ElasticSearch – Type – Mapping

Background

It is very easy to create new types, tables in traditional tables, and corresponding columns in ElasticSearch.

ElasticSearch

If we do not create mappings before hand, ElasticSearch will create the type, columns and column types for us.

Schema-Less

The ElasticSearch exercises we have tackled thus far relies on the ability of ElasticSeach to create columns upon usage; the first time a record is added.

biblekjv

Here is the schema created for our biblekjv example.

Image

biblekjv_mapping_20180806_1024PM_01

Textual

  1. Columns
      • book
        • type is text
        • And, type is keyword
    • bookID
      • type is long
    • chapter
      • type is long
    • chapterID
      • type is long
    • passage
      • type is text
      • And, type is keyword

Explanation

  1. Numeric entries
    • Are codified as long
    • The largest available datatype for numbers
  2. Strings
    • Represented as both text and keyword
    • Datatype
      • Text
        • Tokenizable
      • Keyword
        • Exact Matches

Schema

Definition

Definition – ElasticSearch

Link

Mapping is the process of defining how a document, and the fields it contains, are stored and indexed.

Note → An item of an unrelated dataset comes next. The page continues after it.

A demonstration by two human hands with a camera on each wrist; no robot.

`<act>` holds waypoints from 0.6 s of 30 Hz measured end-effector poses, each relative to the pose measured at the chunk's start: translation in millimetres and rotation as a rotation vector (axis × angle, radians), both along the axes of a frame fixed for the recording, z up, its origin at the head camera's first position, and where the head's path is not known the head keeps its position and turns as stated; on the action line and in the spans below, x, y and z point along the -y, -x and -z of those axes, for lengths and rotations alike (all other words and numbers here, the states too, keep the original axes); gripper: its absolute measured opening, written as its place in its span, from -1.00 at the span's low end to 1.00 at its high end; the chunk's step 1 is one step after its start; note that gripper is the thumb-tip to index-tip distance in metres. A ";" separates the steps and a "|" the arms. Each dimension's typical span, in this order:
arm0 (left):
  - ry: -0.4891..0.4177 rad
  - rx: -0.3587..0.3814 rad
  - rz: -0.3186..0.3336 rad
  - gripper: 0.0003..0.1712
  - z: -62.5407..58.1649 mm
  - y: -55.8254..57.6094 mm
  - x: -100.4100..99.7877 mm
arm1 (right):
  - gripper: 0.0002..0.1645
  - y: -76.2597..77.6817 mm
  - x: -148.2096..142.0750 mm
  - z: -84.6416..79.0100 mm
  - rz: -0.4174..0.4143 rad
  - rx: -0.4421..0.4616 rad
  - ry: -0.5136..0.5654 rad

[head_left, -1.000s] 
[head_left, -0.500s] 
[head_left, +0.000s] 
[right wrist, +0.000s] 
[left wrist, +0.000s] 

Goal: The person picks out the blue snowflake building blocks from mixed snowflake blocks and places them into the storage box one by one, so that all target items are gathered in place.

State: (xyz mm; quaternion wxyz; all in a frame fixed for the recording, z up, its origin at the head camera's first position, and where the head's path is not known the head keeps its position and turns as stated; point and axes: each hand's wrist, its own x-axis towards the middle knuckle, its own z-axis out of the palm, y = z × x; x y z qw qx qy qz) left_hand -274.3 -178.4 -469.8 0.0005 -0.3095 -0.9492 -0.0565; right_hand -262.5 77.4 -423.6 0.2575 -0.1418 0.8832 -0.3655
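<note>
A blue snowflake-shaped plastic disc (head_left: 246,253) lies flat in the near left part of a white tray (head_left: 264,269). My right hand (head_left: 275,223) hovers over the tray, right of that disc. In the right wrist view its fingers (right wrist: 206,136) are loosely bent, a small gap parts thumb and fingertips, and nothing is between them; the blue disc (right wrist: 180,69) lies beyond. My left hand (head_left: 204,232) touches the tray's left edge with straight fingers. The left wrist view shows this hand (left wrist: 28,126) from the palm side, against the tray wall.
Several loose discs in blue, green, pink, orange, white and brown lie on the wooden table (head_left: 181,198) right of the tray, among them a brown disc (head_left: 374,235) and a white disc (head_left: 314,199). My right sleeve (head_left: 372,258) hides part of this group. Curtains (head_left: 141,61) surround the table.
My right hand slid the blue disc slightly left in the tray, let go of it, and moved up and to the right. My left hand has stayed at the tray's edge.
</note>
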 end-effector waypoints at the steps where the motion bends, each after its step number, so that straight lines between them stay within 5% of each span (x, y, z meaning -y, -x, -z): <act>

For instance, use mappings to define:

  • which string fields should be treated as full text fields.
  • which fields contain numbers, dates, or geolocations.
  • whether the values of all fields in the document should be indexed into the catch-all _all field.
  • the format of date values.
  • custom rules to control the mapping for dynamically added fields.

Sample – event

Goal

In this post we will create a schema to underine an event.

Sample

Sample – Periscope

Single Event Tables and Common Analysis Queries
Link

event_periscope_20180807_0238PM

Code

Create Type
Outline
  1. We will have two files, the JSON file and the command file
  2. The JSON file
    • Mapping
      • Top – mappings
      • Type :- _doc
      • Properties
        • Property
          • userID :- long
          • loginFirst :- date
          • loginLast :- date
          • firstSpendAt :- date
          • totalSpend :- double
          • dob :- date
          • gender :- keyword ( m/f/etc)  {Gender Inclusive}
          • platform :- keyword ( ios/android)
json

{
    "mappings":
    {
        "_doc":
        {
            "properties":
            {

                "userID":
                {
                    "type": "long"
                }

                , "loginFirst":
                {
                    "type": "date"
                }               

                , "loginLast":
                {
                    "type": "date"
                }                               

                , "firstSpendAt":
                {
                    "type": "date"
                }                                               

                , "totalSpend":
                {
                    "type": "double"
                }                   

                , "dob":
                {
                    "type": "date"
                }   

                , "gender":
                {
                    "type": "keyword"
                }   

                , "platform":
                {
                    "type": "keyword"
                }
            } // "properties"

        } // mapping name

    } //mappings

}  

Batch file

setlocal

set "_binfolder=C:\Downloads\Curl\v7.61.0\Windows\extract\curl-7.61.0-win64-mingw\bin"
set "_binapp=curl.exe"
set "_bin=%_binfolder%\%_binapp%"

set "_url=http://localhost:9200"

set "_esindex=/event"
set "_estype="

set "_espath=%_esindex%%_estype%"

set "_contentType=Content-Type: application/json

Rem Index - Delete

%_bin% -XDELETE -i %_url%%_espath% 

Rem Index / Mapping - Create

set "_jsonfile=jsonfile\event_mapping.json"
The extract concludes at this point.